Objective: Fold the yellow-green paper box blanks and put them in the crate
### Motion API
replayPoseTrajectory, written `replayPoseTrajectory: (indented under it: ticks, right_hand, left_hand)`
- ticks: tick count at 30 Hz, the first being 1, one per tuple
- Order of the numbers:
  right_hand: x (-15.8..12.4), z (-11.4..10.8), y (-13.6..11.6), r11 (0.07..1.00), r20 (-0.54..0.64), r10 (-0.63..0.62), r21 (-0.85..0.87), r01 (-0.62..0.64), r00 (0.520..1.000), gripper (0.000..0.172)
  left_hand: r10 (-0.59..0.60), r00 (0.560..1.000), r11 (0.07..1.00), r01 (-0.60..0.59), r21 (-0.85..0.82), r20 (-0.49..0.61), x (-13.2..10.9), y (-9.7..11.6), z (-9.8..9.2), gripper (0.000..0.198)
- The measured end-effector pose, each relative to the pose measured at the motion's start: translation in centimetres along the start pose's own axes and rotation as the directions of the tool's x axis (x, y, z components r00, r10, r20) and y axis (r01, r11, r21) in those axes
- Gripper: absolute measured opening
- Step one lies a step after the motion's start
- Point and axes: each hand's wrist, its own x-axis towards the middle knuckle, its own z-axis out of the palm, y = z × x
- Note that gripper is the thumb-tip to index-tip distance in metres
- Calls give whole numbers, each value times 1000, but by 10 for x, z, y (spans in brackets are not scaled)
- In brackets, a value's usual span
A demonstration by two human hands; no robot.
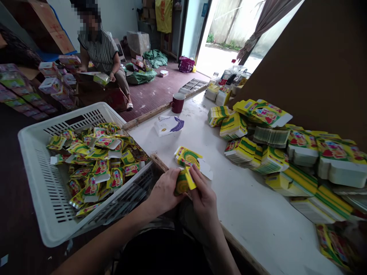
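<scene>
Between my two hands, over the table's near edge, is a small yellow and green carton (182, 184). My left hand (165, 191) grips its body, thumb on top. At its right end, the fingers of my right hand (204, 193) pinch a yellow flap of the same carton. Just beyond my hands another yellow carton (187, 156) lies on the white table (243, 214), its white flap sticking out to the right. To my left stands a white plastic crate (37, 179) holding many small yellow cartons (91, 187), several with flaps standing out.
Stacks of flat yellow cartons (298, 145) line the table's right side. A dark red mug (177, 103) and a white and purple packet (169, 125) stand farther back. Across the floor a person (100, 53) sits beside piled boxes (54, 78). A wooden strip (159, 162) edges the table.
</scene>
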Motion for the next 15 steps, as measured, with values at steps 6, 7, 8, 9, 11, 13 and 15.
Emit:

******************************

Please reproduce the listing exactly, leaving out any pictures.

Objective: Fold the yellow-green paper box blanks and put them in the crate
### Motion API
replayPoseTrajectory, written `replayPoseTrajectory: (indented under it: ticks, right_hand, left_hand)`
- ticks: tick count at 30 Hz, the first being 1, one per tuple
- Order of the numbers:
  right_hand: x (-15.8..12.4), z (-11.4..10.8), y (-13.6..11.6), r11 (0.07..1.00), r20 (-0.54..0.64), r10 (-0.63..0.62), r21 (-0.85..0.87), r01 (-0.62..0.64), r00 (0.520..1.000), gripper (0.000..0.172)
  left_hand: r10 (-0.59..0.60), r00 (0.560..1.000), r11 (0.07..1.00), r01 (-0.60..0.59), r21 (-0.85..0.82), r20 (-0.49..0.61), x (-13.2..10.9), y (-9.7..11.6), z (-9.8..9.2), gripper (0.000..0.198)
- The measured end-effector pose, each relative to the pose measured at the motion's start: translation in centimetres along the start pose's own axes and rotation as the directions of the tool's x axis (x, y, z components r00, r10, r20) and y axis (r01, r11, r21) in those axes
- Gripper: absolute measured opening
- Step one lies a step after the motion's start
- Point and axes: each hand's wrist, its own x-axis towards the middle knuckle, its own z-axis out of the palm, y = z × x
- Note that gripper is the thumb-tip to index-tip distance in metres
- Calls give whole numbers, each value times 1000, but by 10 for x, z, y (spans in brackets are not scaled)
- In brackets, a value's usual span
A demonstration by two human hands; no robot.
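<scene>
Between my two hands, over the table's near edge, is a small yellow and green carton (182, 184). My left hand (165, 191) grips its body, thumb on top. At its right end, the fingers of my right hand (204, 193) pinch a yellow flap of the same carton. Just beyond my hands another yellow carton (187, 156) lies on the white table (243, 214), its white flap sticking out to the right. To my left stands a white plastic crate (37, 179) holding many small yellow cartons (91, 187), several with flaps standing out.
Stacks of flat yellow cartons (298, 145) line the table's right side. A dark red mug (177, 103) and a white and purple packet (169, 125) stand farther back. Across the floor a person (100, 53) sits beside piled boxes (54, 78). A wooden strip (159, 162) edges the table.
</scene>
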Motion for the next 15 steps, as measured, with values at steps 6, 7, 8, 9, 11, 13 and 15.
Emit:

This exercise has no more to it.